Return the listing below verbatim. Pictures do not belong in the copy.

- DATA SHOWN -
[Start of Attachment]
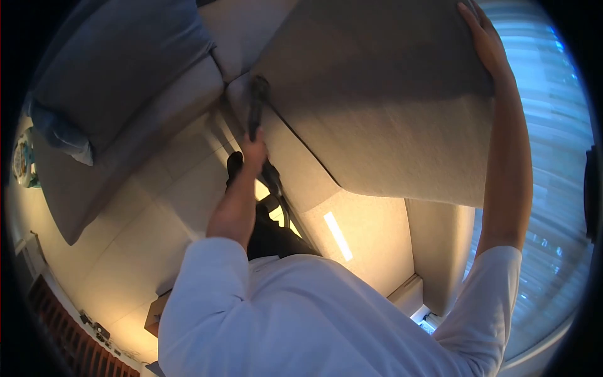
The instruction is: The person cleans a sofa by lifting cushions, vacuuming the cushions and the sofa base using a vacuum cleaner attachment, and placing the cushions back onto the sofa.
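Note:
My left hand (254,152) is wrapped round the handle of a dark tool (257,103), perhaps a vacuum nozzle. Its head rests on the grey sofa seat (301,163), near the seam beside a large grey cushion (383,107). That cushion is tilted, its lower edge lying over the seat. At the upper right my right hand (488,47) grips the cushion's outer edge, some fingers hidden behind it. Below my left hand a dark hose or tube (273,179) shows partly.
Another sofa section (119,75) with a bluish pillow (59,133) stands at the left. Pale floor tiles (135,220) lie below it. A curtained window (549,188) is at the right, a brown box (154,315) at the lower left.

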`<state>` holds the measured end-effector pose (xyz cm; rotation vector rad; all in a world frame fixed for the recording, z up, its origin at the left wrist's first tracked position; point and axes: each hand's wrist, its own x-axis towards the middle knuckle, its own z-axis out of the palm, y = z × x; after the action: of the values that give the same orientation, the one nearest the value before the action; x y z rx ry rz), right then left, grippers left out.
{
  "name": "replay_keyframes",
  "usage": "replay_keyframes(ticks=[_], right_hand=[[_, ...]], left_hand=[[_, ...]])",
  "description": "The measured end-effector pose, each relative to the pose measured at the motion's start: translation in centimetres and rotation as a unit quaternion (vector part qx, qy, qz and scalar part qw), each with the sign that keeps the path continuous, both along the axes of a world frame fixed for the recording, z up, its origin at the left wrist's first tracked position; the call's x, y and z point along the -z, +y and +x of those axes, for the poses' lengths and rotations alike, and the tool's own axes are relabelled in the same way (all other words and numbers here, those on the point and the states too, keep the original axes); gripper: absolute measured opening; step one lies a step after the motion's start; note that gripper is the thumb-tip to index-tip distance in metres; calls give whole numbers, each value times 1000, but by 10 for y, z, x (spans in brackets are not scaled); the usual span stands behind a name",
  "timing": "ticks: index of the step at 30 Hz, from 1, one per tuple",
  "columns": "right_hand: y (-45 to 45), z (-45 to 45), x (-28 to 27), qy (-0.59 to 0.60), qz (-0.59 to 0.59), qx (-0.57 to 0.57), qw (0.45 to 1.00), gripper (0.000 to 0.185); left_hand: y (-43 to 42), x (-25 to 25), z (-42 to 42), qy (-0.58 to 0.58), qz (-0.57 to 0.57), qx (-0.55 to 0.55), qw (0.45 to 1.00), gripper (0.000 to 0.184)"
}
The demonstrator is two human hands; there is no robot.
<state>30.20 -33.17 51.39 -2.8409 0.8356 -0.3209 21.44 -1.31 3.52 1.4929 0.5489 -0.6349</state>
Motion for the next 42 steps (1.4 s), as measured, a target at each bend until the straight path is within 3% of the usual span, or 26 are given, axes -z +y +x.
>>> replay_keyframes(ticks=[1,2,3,4,5,6,8,11,12,14,15,17,19,21,23,25,27,28,29,31,33,35,37,41,42], right_hand=[[-11,3,2,-4,-5,-31,999,77],[-18,4,4,-8,-9,-64,998,78],[-16,3,6,-7,-5,-63,998,78],[-18,5,6,-13,-1,-64,998,78],[-19,6,7,-14,2,-61,998,77],[-20,7,8,-15,2,-59,998,77],[-23,7,10,-17,4,-52,998,77],[-29,2,8,-22,7,-27,999,76],[-30,0,7,-21,5,-14,1000,75],[-32,-8,10,-3,-12,-1,1000,72],[-33,-11,17,-17,-12,4,1000,72],[-36,-12,27,-87,-42,-98,990,63],[-32,-14,25,-104,-40,-129,985,60],[-41,-12,27,-106,4,-165,981,56],[-40,-9,27,-99,23,-147,984,61],[-39,-16,24,-89,45,-123,987,65],[-38,-26,21,-40,-72,-150,985,79],[-33,-30,20,-44,-71,-144,986,79],[-27,-36,17,-38,-69,-132,988,84],[-33,-29,17,-32,-69,-123,989,90],[-53,-11,39,-52,-158,-135,977,92],[-59,-6,44,-52,-138,-154,977,91],[-60,-5,38,-54,-121,-161,978,90],[-50,-12,36,-37,-135,-136,981,93],[-49,-11,36,-42,-142,-143,979,91]], left_hand=[[-8,52,-38,27,-40,4,999,43],[-15,50,-78,-4,1,50,999,39],[-19,36,-111,47,-16,71,996,38],[-17,63,-152,50,-60,101,992,40],[-11,28,-166,97,-34,172,980,43],[-4,25,-177,128,-6,265,956,49],[7,33,-179,118,25,339,933,55],[18,15,-129,-14,128,238,963,58],[21,-43,-88,-81,132,219,963,57],[10,-101,-28,-297,141,153,932,57],[1,-142,0,-329,153,162,918,58],[-17,-216,35,-447,109,130,878,58],[-25,-285,44,-483,97,146,858,59],[-34,-306,40,-514,88,162,838,60],[-40,-286,31,-594,167,227,754,61],[-41,-220,9,-556,186,271,764,64],[-21,-131,-19,-499,220,314,777,65],[-3,-100,-32,-426,256,359,790,65],[13,-75,-44,-350,289,398,797,64],[43,-40,-49,-313,272,394,820,62],[48,-65,-45,-311,262,361,839,60],[50,-100,-39,-314,255,323,856,58],[35,-139,-21,-465,216,153,845,58],[-2,-291,65,-437,145,174,870,66],[-12,-309,86,-488,158,147,846,63]])
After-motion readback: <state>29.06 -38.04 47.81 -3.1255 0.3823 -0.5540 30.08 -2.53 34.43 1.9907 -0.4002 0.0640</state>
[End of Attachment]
- REPLY -
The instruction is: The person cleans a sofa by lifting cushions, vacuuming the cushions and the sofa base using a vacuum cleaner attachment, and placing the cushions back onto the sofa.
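Note:
My left hand (254,152) is wrapped round the handle of a dark tool (257,103), perhaps a vacuum nozzle. Its head rests on the grey sofa seat (301,163), near the seam beside a large grey cushion (383,107). That cushion is tilted, its lower edge lying over the seat. At the upper right my right hand (488,47) grips the cushion's outer edge, some fingers hidden behind it. Below my left hand a dark hose or tube (273,179) shows partly.
Another sofa section (119,75) with a bluish pillow (59,133) stands at the left. Pale floor tiles (135,220) lie below it. A curtained window (549,188) is at the right, a brown box (154,315) at the lower left.
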
`<state>` holds the measured end-effector pose (xyz cm; rotation vector rad; all in a world frame fixed for the recording, z up, its origin at the left wrist's first tracked position; point and axes: each hand's wrist, its own x-axis towards the middle knuckle, its own z-axis out of the palm, y = z × x; after the action: of the values that give the same orientation, the one nearest the value before the action; x y z rx ry rz), right then left, grippers left out.
{
  "name": "replay_keyframes",
  "usage": "replay_keyframes(ticks=[_], right_hand=[[_, ...]], left_hand=[[_, ...]])",
  "description": "The measured end-effector pose, each relative to the pose measured at the motion's start: translation in centimetres and rotation as a unit quaternion (vector part qx, qy, qz and scalar part qw), each with the sign that keeps the path continuous, both along the axes of a world frame fixed for the recording, z up, its origin at the left wrist's first tracked position; the call's x, y and z point along the -z, +y and +x of those axes, for the poses' lengths and rotations alike, and the tool's own axes are relabelled in the same way (all other words and numbers here, those on the point and the states too, keep the original axes); gripper: absolute measured opening; step one lies a step after the motion's start; note that gripper is the thumb-tip to index-tip distance in metres; calls give whole numbers, each value times 1000, but by 10 for y, z, x (spans in brackets are not scaled); the usual span stands behind a name",
  "timing": "ticks: index of the step at 30 Hz, from 1, one per tuple",
  "columns": "right_hand: y (-45 to 45), z (-45 to 45), x (-28 to 27), qy (-0.59 to 0.60), qz (-0.59 to 0.59), qx (-0.57 to 0.57), qw (0.45 to 1.00), gripper (0.000 to 0.185); left_hand: y (-43 to 42), x (-25 to 25), z (-42 to 42), qy (-0.58 to 0.58), qz (-0.57 to 0.57), qx (-0.55 to 0.55), qw (0.45 to 1.00), gripper (0.000 to 0.184)"
}
The demonstrator is two human hands; there is no robot.
<state>30.20 -33.17 51.39 -2.8409 0.8356 -0.3209 21.44 -1.31 3.52 1.4929 0.5489 -0.6349</state>
Motion for the next 42 steps (1.4 s), as measured, a target at each bend until the straight path is within 3% of the usual span, or 26 are given, axes -z +y +x.
>>> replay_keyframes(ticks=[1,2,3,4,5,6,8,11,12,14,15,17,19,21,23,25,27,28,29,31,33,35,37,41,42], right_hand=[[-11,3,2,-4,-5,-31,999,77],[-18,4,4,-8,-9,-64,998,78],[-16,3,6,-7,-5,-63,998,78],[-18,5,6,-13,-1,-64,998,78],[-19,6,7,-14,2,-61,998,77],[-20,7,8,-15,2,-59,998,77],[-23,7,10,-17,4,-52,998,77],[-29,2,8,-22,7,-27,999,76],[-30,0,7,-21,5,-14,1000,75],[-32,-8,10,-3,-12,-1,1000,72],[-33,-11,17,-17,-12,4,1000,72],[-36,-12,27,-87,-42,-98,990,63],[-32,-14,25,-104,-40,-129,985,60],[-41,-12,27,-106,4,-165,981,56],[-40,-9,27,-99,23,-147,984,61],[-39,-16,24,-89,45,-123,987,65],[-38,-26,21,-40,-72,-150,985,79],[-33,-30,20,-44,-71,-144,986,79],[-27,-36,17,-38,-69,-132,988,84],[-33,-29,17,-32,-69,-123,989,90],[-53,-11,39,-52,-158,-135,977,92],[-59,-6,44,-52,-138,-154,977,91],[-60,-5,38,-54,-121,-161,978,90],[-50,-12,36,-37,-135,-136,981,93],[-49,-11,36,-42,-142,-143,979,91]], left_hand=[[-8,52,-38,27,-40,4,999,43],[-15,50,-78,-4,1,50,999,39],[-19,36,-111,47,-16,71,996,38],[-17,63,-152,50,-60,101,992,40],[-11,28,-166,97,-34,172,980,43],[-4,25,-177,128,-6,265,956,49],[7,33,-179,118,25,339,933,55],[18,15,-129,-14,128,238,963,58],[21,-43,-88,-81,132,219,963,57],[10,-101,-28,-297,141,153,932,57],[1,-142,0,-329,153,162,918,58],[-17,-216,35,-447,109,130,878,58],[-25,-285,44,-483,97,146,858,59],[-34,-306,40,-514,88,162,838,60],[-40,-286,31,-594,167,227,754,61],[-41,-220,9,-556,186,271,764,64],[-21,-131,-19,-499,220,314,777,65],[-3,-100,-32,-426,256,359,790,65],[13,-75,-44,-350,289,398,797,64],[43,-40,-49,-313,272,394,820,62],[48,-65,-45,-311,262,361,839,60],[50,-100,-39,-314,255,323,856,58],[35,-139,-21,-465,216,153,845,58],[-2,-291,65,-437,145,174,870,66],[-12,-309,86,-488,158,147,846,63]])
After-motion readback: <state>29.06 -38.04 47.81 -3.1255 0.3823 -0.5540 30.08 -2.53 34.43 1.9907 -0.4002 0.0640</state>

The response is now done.